GST: Government flexible on states' concerns, breakthrough likely
October, 26th 2012
A breakthrough is in sight for the United Progressive Alliance government's ambitious indirect taxes reform, the goods and services tax (GST), after central government showed willingness to take on board most of states' key concerns including the dropping the controversial dispute settlement authority and compensation for phase out of central sales tax.
"Talks very positive...We are inching towards consensus on most of the contentious issues," Bihar deputy chief minister and empowered committee chairman Sushil Modi told reporters after a meeting with union finance minister P Chidambaram.
The GST proposes to replace the plethora of indirect taxes with one single levy, a system that will help all stakeholders-government, business and consumers-by preventing leakage, cascading of taxes and lowering the incidence of tax. The GST was to be rolled out from April 1, 2010, but has been delayed due to differences between states and the centre.
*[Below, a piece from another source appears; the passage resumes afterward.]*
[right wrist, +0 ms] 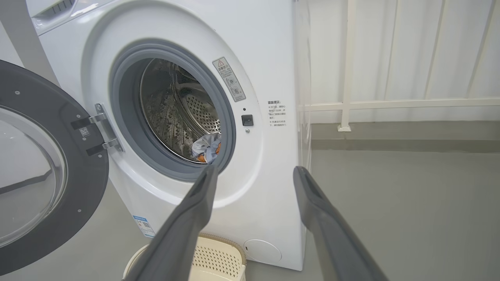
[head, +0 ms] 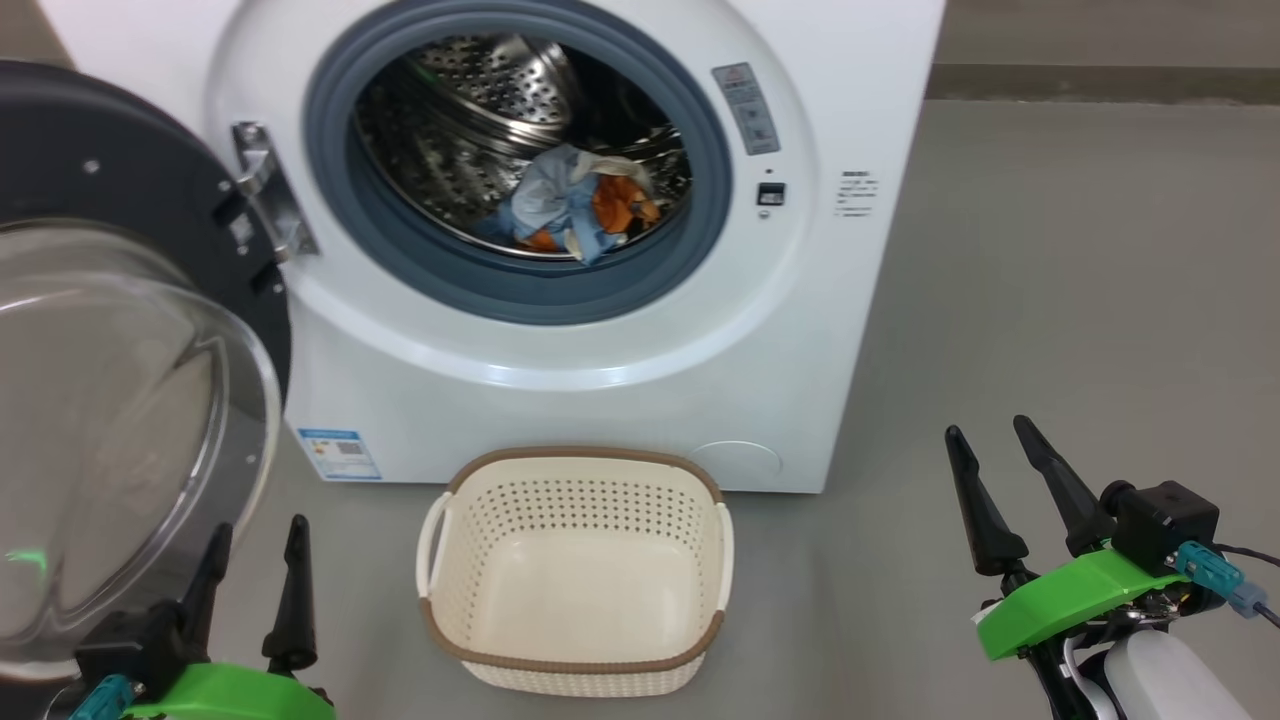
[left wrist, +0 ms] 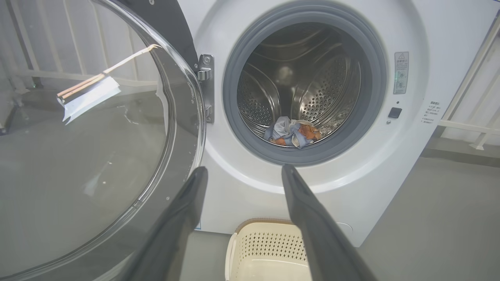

Chidambaram has identified GST as one of the key priorities and seems willing to walk the extra mile to convince states to move forward that will create a seamless national market. Chidambaram will meet state finance ministers on November 8 to carry forward Thursday's 'amicable talks' with Modi.
"The centre is more agreeable to many of the issues raised by states...Hopefully we will reach convergence soon," Modi said.
However, he said implementation of the new tax would depend on submission of report by the Parliamentary standing committee headed by Yashwant Sinha. The committee is examining the constitution amendment bill that will allow states to tax services and centre to levy tax on goods at retail level.
The CST compensation had emerged as a major irritant with states even threatening to derail the GST process if the issue was not sorted immediately.
States claim they have received only 6,393 crore as compensation for reduction in CST from the centre in 2010-11 against a demand of about 19,000 crore. The CST is collected by the centre and distributed among states. As a pre-cursor to GST, centre and states had agreed to phase out CST from April, 2007 over a period of three years and consequently CST rate was reduced to 3% and then to 2%.
States also had serious reservations on some crucial components of the GST structure including creation of a dispute settlement authority in the constitution itself to prevent deviations in the structure. There seems willingness on part of both the centre and the states to create a mechanism with the proposed GST council, also proposed in the constitutional amendment, itself to settle disputes.
"States felt DSA threatened their autonomy..The centre is agreeable to addressing this concern," Modi said.
But experts caution that an effective dispute settlement mechanism was a must to protect GST the structure from distorting. "Some form of a dispute resolution mechanism between states and the centre is an absolute necessity for an effective GST system to prevent distortions," said Pratik Jain, partner, KPMG.